Sunday, April 14, 2019

Interview: Ted Rall says the alt-right is, unfortunately, "not going away soon"

Editor's note: This interview was originally published in February 2017.

This is the second of three articles spanning my discussion with Ted Rall. The first part of our conversation is available here. 
Story by Joseph Ford Cotto 
People say a lot about political correctness, yet nothing at all.
It is one of those subjects that generates passionate controversy from both sides. Surely, most of us have heard debates on the matter which ramble into pointlessness. Indeed, one can hardly make a point about the key aspects of political correctness because these are deemed unsuitable for polite conversation. 
This is the saving grace for PC proponents.  
Opposing viewpoints are called “bigoted”, “unenlightened”, “intolerant”, “outdated”, or, the mother of them all, “racist”. Those who support unorthodox ideas are viciously attacked and vilified so that others are strong-armed to a state of perennial submission.
Ted Rall is not the sort to submit -- quite the opposite, in fact.
He is a left-leaning columnist and cartoonist whose work gets international syndication; a true mark of accomplishment in age where newspapers are going to their great reward in record number. Well, bankruptcy is hardly a reward, but you get the point. For years, Rall has provided keen insight about the follies of American political life; irrespective of whether this irritates leftists, rightists, or even centrists.
I have read his work for quite awhile and developed the sinking suspicion that he really has it out for the oh-so-urbane pearl-clutchers in that last group. 
As the author of The Anti-American Manifesto and The Book of Obama: From Hope and Change to the Age of Revolt, it is easy to see why Rall engenders controversy from a broad range of perspectives. While his blunt honesty repels some, others of us appreciate his wit and no-nonsense delivery -- even if we do not agree with him on most issues.
Rall recently spoke with me about many issues pertinent to the politics of today.

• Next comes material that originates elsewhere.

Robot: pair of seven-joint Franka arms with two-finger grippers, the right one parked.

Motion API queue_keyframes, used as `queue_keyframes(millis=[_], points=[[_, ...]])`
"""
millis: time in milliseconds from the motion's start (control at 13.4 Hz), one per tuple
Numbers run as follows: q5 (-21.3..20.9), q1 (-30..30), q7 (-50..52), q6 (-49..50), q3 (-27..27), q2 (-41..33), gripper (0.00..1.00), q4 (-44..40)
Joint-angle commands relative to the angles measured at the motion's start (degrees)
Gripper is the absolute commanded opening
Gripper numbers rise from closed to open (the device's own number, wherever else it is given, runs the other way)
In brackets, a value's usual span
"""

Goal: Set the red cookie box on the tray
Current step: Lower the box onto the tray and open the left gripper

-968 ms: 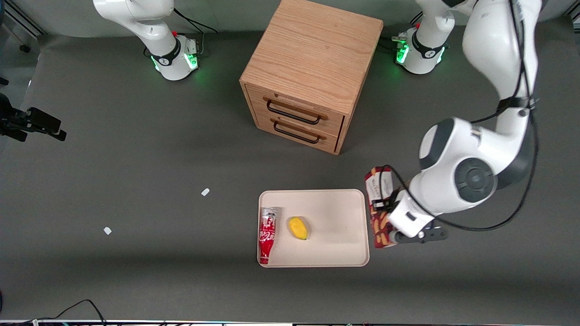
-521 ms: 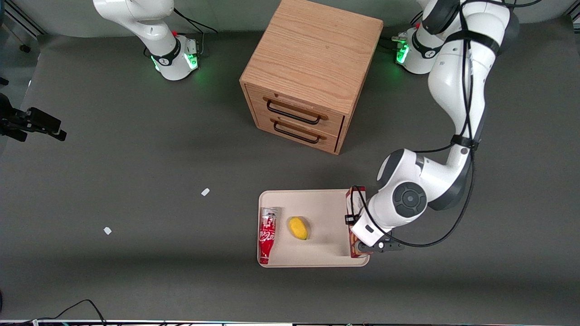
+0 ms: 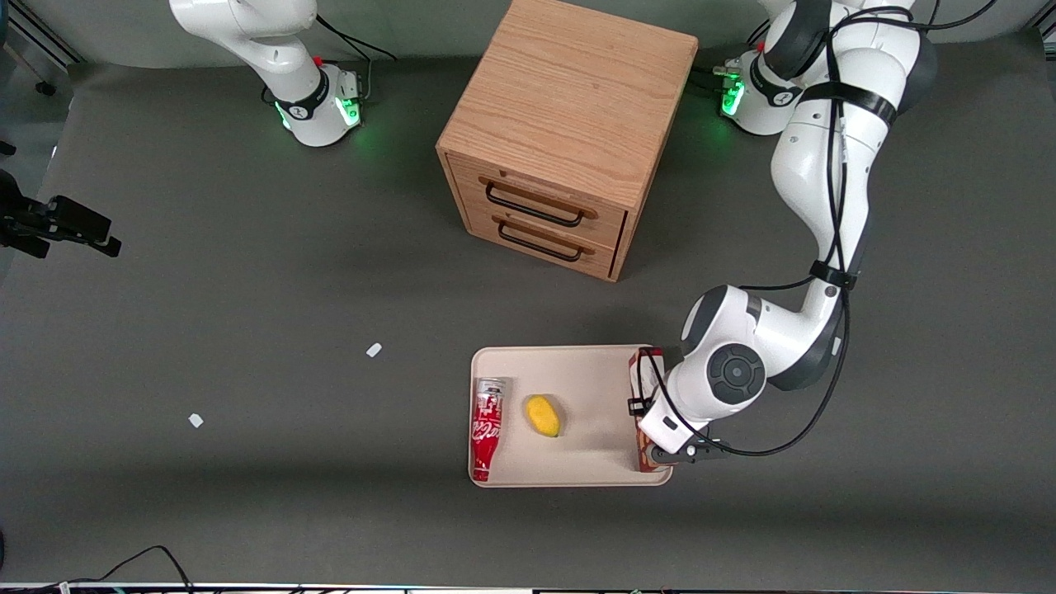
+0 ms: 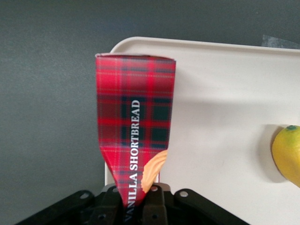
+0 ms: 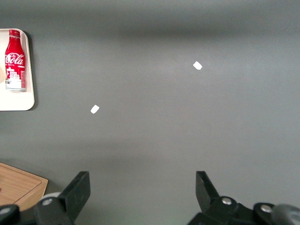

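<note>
Front view: left arm folded down over the tray's [image 3: 569,355] edge toward the working arm's end.
Its gripper [image 4: 140,199] is clamped on the red cookie box [image 4: 135,136], a slim tartan carton reaching from the fingers along that edge to the tray's rounded corner. Cream, low-rimmed tray; cola can [image 3: 487,427] and yellow fruit [image 3: 543,415] lie on it.

The gripper [image 4: 140,199] has carried the cookie box [image 3: 642,388] sideways (it was off the tray's edge a second ago). The box now sits over the tray [image 3: 569,363], clamped beneath the gripper.
</note>
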State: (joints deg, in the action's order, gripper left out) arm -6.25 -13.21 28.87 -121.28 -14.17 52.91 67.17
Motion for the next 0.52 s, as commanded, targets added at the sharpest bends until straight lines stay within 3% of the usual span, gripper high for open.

Some of our discussion is included below.


Joseph Ford Cotto: A band of disparate rightists banded together in support of Donald Trump's candidacy. These individuals, opposed to contemporary American conservative orthodoxy, came to be known as the 'alt-right'. Since Donald Trump's election, 'alt-rightism' has splintered prolifically. Beyond anything else, why is this?

Ted Rall: Since I don't hang around with a lot of racists, I don't have a lot of insight into this. However, it looks a lot like the problems that afflict the left. The alt-right is an alliance of convenience more than a unified movement. There are too many fissures, too many conflicting priorities, for them to get together and stay together beyond the most recent election.

Cotto: Richard Spencer's now-infamous speech -- in which he hailed Trump and some audience members responded with a Nazi-like salute -- is said to have been the driving force behind the alt-right's disintegration. While this is undeniably true to some extent, could it be said that the alt-right was destined to fracture as it was a loosely-bound coalition to begin with?

Rall: As I replied in my answer to the question, yes, I think that it's a matter of too many different kinds of hateful people coming together. If you are an anti-Semite, are you really going to set aside your Jew-hating to help out your racist allies with their black-hating? So much hatred, so little time…

Cotto: Insofar as the foreseeable future of American conservatism is concerned, do you believe that the 'alt-right' brand is damaged beyond the level of repair necessary for serious influence over public policy?

Rall: No, I don't think the brand is hurting at all. They have one of their own as a top White House advisor right now. They are getting interviewed on cable news channels all the time. The clock has definitely not run out on this particular brand. Plus there's another election coming up next year. Naturally, Trump legitimizes these people. Regrettably, they're not going away soon.

Cotto: The social justice warrior left and the alt-right have found success in spreading their ideas via Internet memes. Why has this method of politicking proven so effective?

Rall: Because they're entertaining and easy to understand. Whether you are spreading those ideas or just simple Internet jokes, it comes down to the same thing: what engaging and easy and fun and fast to read will cross the world in a second.